Nitric oxide
Metabolism
Biosynthesis
NO biosynthesis is carried out from L-arginine and is catalyzed by NO-synthases, NOS, an heminic enzyme whose structure resembles that of P-450 cytochrome. In the presence of cofactors ( NADPH, oxygen, iron, tetrahydrobiopterine, FAD and FMN), enzyme NO-synthases, convert arginine into hydroxyarginine and finally into citrulline and NO according to the following reactions:
Biosynthesis of NO starting from L-arginine
Citrulline, in presence of arginosuccinate synthethase and aspartate, is then converted into arginosuccinate, fumarate and arginine. Thus, arginine comes from an endogenous renewal and an exogenous source, food.
Biosynthesis of NO and regeneration of arginine
There are three types NO-synthases isoenzymes: type I, present in neurons and epithelial cells, type II, present in various types of cells, among which macrophages, after induction by cytokines, and type III, present primarily in endothelial cells.
NO-synthases of type I and III are constitutive. They are present naturally in endothelial cells and called eNOS and neurons and called nNOS. They are activated by the Ca2+ /calmodulin complex and induce an immediate release of NO of short duration.

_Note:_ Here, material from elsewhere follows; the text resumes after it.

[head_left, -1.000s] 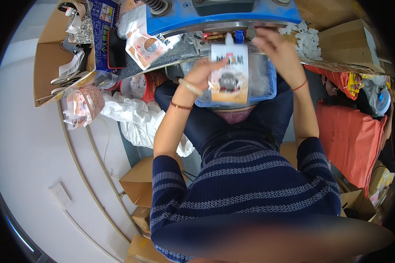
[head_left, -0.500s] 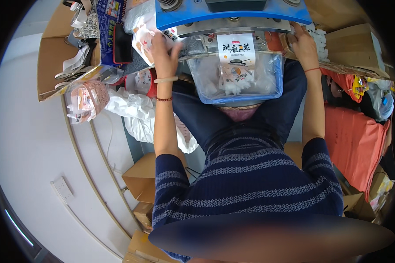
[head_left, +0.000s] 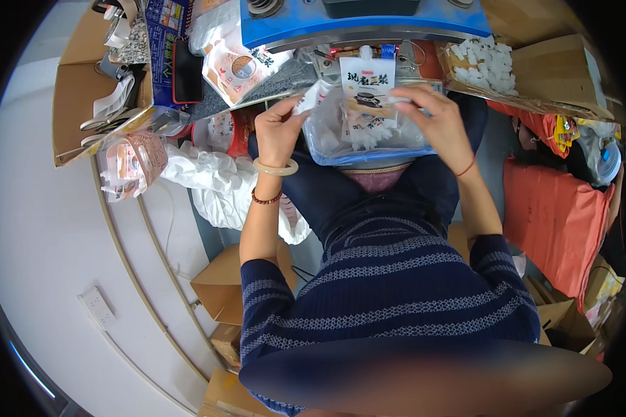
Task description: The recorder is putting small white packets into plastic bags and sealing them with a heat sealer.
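Observation:
My left hand (head_left: 279, 131) pinches a white printed pouch (head_left: 311, 99) by its edge, left of the machine's middle. A small white plastic piece, likely a spout (head_left: 398, 99), sits between the fingertips of my right hand (head_left: 435, 125). Between both hands, a printed pouch with a white spout at its top (head_left: 368, 83) hangs at the front of the blue press (head_left: 362, 28). Its lower part reaches over a blue-rimmed bin (head_left: 351, 160) lined with clear plastic. More printed pouches and white pieces lie inside that bin.
A stack of flat pouches (head_left: 233, 66) lies on the grey bench at left, beside a dark phone (head_left: 188, 73). An open cardboard box at right holds many white plastic pieces (head_left: 481, 66). Red sheeting (head_left: 556, 226) hangs below it. Cardboard boxes (head_left: 236, 281) stand near the wall.
My left hand has moved from the pouch stack toward the middle with a pouch. My right hand has come in from the right with a white piece. The hanging pouch's spout now shows.

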Demonstrator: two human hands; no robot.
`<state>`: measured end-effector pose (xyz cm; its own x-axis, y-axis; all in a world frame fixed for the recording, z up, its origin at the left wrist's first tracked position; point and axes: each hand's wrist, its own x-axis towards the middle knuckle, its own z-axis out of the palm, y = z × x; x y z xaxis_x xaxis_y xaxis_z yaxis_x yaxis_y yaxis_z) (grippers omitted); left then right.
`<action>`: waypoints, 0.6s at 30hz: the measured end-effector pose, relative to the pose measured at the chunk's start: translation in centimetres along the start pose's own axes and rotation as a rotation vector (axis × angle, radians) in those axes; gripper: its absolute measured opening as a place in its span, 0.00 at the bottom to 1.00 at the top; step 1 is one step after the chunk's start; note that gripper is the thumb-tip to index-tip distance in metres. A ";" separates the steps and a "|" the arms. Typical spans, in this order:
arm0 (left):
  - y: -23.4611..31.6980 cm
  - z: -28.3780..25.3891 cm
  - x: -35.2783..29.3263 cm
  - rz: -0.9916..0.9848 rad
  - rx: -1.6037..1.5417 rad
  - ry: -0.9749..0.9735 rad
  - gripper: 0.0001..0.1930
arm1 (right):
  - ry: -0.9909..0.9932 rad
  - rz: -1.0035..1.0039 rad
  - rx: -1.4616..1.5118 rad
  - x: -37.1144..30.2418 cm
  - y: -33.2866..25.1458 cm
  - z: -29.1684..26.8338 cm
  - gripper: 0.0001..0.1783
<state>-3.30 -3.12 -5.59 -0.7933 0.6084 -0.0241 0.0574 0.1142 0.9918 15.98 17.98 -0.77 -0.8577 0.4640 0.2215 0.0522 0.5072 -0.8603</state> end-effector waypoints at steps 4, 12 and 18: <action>3.4 2.3 -1.1 -0.017 -0.016 -0.127 0.10 | 0.026 -0.173 0.020 2.9 -4.5 0.1 0.11; 2.4 2.3 -0.5 -0.360 -0.131 -0.597 0.11 | -0.323 -0.316 -0.278 4.7 -2.5 -1.2 0.12; -0.2 4.1 1.2 -0.538 -0.283 -0.705 0.10 | -0.555 -0.102 -0.121 5.5 1.4 -2.4 0.13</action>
<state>-1.76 0.77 -6.35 -0.1132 0.8765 -0.4679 -0.4348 0.3797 0.8165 12.55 22.96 0.29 -0.9997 -0.0258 -0.0022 -0.0144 0.6235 -0.7817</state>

Inducible NO-synthase of type II, called iNOS, is present in macrophages, neutrophils and hepatocytes after activation by cytokines, in particular interleukin-1, Tumor necrosis factor, interferon gamma and lipopolyssaccharides. The induction of this NO-synthase implies a genomic effect and requires several hours but the induced NO-synthase is immediately active after its synthesis, in the absence of calcium, and induces a delayed- and very important release of NO. Inducible NOS synthesis is inhibited by glucocorticoids.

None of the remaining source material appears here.